Concept

Terminal Emulator

Definition

A terminal emulator is a graphical program that simulates a serial hardware terminal of the 1970s and 80s — the DEC VT100 in particular — inside a window on a modern desktop. It renders a grid of cells, interprets the escape sequences a program writes to its standard output, sends keystrokes back as the program reads from standard input, and connects both directions to a child process, usually a shell, through a pseudo-terminal device pair.

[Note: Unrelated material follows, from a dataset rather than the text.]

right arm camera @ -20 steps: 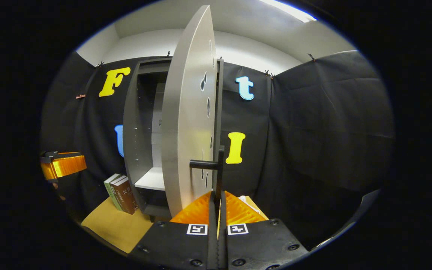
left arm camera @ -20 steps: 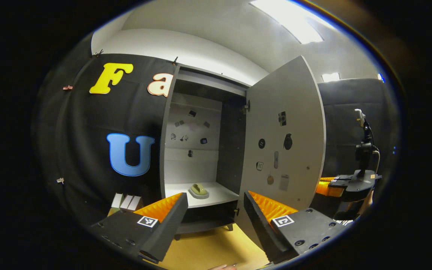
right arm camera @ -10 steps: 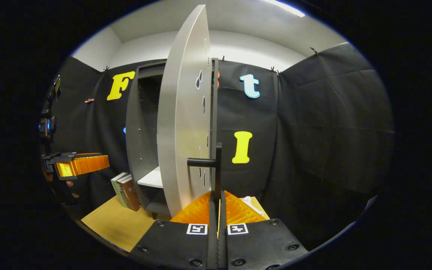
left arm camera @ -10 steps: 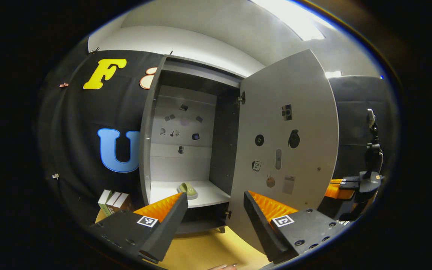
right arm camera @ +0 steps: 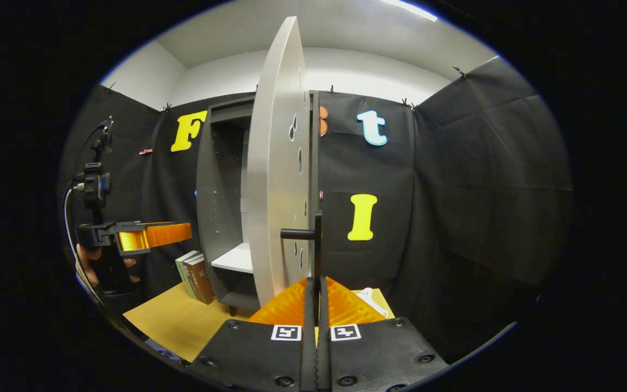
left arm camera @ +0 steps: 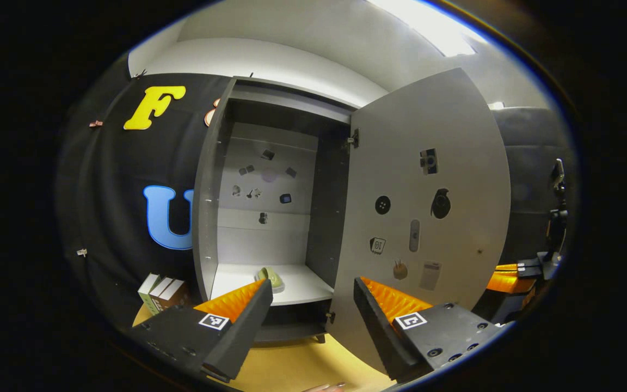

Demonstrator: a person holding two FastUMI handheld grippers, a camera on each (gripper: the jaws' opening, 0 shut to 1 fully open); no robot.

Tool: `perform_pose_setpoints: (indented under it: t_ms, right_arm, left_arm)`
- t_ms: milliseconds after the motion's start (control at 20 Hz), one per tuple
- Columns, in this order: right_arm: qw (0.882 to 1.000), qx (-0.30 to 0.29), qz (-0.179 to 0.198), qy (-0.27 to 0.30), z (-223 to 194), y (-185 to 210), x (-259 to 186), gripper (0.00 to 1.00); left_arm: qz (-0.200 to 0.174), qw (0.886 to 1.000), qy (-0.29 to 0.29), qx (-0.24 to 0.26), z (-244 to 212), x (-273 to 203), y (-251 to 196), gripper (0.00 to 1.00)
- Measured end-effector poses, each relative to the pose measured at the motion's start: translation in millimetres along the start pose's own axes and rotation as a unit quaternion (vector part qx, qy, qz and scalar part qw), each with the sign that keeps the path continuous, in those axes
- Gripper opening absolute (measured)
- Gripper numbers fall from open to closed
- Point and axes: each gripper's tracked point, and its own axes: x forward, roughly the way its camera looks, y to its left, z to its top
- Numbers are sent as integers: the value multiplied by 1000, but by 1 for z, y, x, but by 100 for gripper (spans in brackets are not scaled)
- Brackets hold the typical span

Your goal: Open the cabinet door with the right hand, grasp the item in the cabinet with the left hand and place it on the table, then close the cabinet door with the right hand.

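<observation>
The right gripper (right arm camera: 316, 286) is clamped on the door handle (right arm camera: 315, 239), presumably to keep the cabinet door (left arm camera: 428, 218) swung wide for access. The left gripper (left arm camera: 308, 296) has its fingers spread with nothing between them, aimed at the cabinet (left arm camera: 210, 190), apparently ready to reach in. One green item (left arm camera: 271, 277) sits near the front edge of the white shelf (left arm camera: 302, 286). Three books (left arm camera: 158, 291) stand on the table (left arm camera: 292, 365) by the cabinet's left side.
</observation>
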Motion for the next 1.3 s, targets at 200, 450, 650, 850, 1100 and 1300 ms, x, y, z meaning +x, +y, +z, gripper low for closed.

The category includes the venerable xterm on Linux, GNOME Terminal and Konsole on Linux desktops, the macOS-native Terminal.app and iTerm2, the cross-platform Alacritty, Kitty, and WezTerm, and Windows Terminal on Microsoft platforms. They differ in features — tabs, true colour, GPU acceleration, ligatures — but they all implement the same fundamental contract.

Why it matters

How it works

When the emulator launches, it opens a pseudo-terminal pair — a master end the emulator reads and writes, and a slave end the child shell sees as its controlling terminal. The shell starts up believing it is connected to a VT100; it reads keystrokes from the slave end and writes output back through the same channel. The emulator reads the bytes the shell produces, interprets any embedded escape sequences (move cursor, change colour, clear screen, set window title), and updates its grid of cells accordingly. The rendering layer then paints the grid to the window using the chosen font and colour scheme.

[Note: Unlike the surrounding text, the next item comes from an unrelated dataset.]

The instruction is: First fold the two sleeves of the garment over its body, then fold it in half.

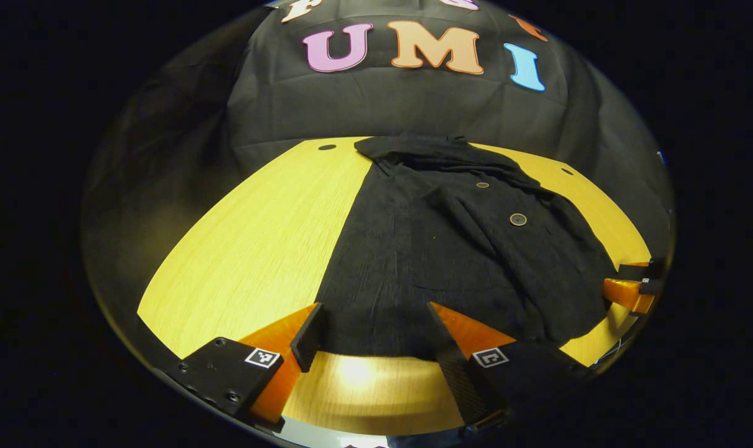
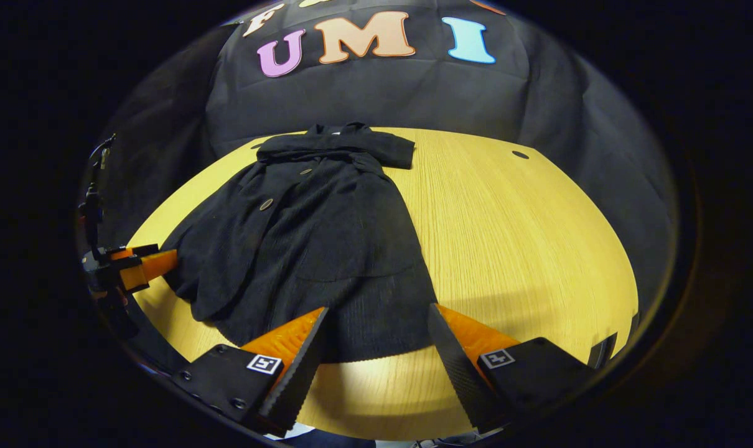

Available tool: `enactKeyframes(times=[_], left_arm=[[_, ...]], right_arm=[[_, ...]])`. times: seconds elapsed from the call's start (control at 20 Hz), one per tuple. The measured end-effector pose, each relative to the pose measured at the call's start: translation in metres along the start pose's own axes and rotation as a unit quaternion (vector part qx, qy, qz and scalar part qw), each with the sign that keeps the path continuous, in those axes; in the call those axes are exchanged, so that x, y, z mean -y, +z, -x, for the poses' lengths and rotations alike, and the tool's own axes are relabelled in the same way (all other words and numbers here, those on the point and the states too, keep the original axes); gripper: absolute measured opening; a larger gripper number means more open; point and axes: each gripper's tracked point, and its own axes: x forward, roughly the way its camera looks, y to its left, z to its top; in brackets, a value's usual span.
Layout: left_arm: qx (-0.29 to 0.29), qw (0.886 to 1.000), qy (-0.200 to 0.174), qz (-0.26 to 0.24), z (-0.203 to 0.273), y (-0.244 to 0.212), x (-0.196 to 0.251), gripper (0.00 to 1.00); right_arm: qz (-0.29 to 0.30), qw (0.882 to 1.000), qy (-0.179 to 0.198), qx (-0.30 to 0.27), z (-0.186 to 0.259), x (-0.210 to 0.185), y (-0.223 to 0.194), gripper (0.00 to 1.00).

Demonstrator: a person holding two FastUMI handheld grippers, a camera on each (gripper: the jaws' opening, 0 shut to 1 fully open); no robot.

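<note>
A black buttoned garment (image 1: 451, 255) lies flat on the wooden table (image 1: 258, 236), collar at the far end and hem toward me. Both sleeves lie folded across its body. My left gripper (image 1: 374, 317) is open, its fingers spread over the near hem at the garment's left side, not pressing on it. In the right gripper view the same garment (image 2: 314, 236) stretches away from my right gripper (image 2: 378, 317), which is open above the hem's right part. The right gripper (image 1: 628, 292) also shows at the left gripper view's right edge, and the left gripper (image 2: 134, 267) at the right gripper view's left edge.
Bare table top (image 2: 526, 236) extends to the right of the garment, and more lies on its left (image 1: 239, 261). Small dark holes (image 1: 327, 147) (image 2: 519, 154) mark the table's far corners. The black cloth wall (image 1: 414, 106) stands right behind the table.
</note>
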Motion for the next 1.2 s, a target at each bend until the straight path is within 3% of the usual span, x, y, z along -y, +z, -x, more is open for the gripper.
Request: enactKeyframes(times=[0.3,0.4,0.55,0.6,0.65,0.7,0.75,0.8,0.85,1.0,1.2], left_arm=[[0.013,1.0,-0.008,0.001,-0.001,-0.001,0.002,0.91],[0.006,1.0,-0.016,0.002,-0.002,-0.002,0.005,0.89],[-0.003,1.0,-0.026,0.01,-0.001,0.0,0.012,0.7],[-0.004,0.999,-0.03,0.014,0.0,-0.001,0.015,0.63],[-0.007,0.999,-0.036,0.021,-0.001,-0.001,0.017,0.47],[-0.008,0.999,-0.04,0.032,-0.001,-0.001,0.019,0.42],[-0.008,0.998,-0.043,0.044,0.0,0.0,0.018,0.29],[-0.006,0.997,-0.047,0.062,0.0,0.001,0.019,0.23],[-0.005,0.995,-0.051,0.081,0.0,0.002,0.018,0.1],[-0.012,0.993,-0.056,0.106,-0.001,0.0,0.021,0.03],[-0.015,0.997,-0.048,0.064,-0.001,-0.002,0.022,0.0]], right_arm=[[0.007,1.0,0.002,0.014,-0.002,-0.009,-0.001,0.9],[0.016,1.0,0.009,0.011,-0.004,-0.018,-0.003,0.72],[0.029,1.0,0.005,0.007,-0.002,-0.022,-0.003,0.45],[0.031,0.999,0.012,0.009,-0.001,-0.025,-0.002,0.43],[0.03,0.999,0.008,0.01,-0.002,-0.028,-0.004,0.36],[0.034,0.999,0.012,0.011,0.0,-0.03,-0.002,0.29],[0.038,0.999,0.008,0.011,-0.003,-0.03,-0.004,0.26],[0.045,0.999,0.005,0.01,-0.004,-0.031,-0.004,0.19],[0.054,0.998,0.006,0.009,0.0,-0.033,-0.004,0.19],[0.059,0.998,0.016,0.007,-0.002,-0.033,-0.004,0.12],[0.023,0.999,0.045,-0.005,-0.001,-0.035,-0.005,0.06]])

Keyboard input flows in the reverse direction. A keystroke in the window is translated into the byte sequence the VT100 protocol expects — printable characters as themselves, arrow keys as escape sequences, modifiers encoded into specific patterns — and written to the master end of the pty. The shell reads those bytes from the slave end exactly as if a human were typing into a real serial terminal. This abstraction is why a shell over SSH, inside tmux, inside xterm still works: every layer simply implements the same VT100 contract, and the layers compose transparently.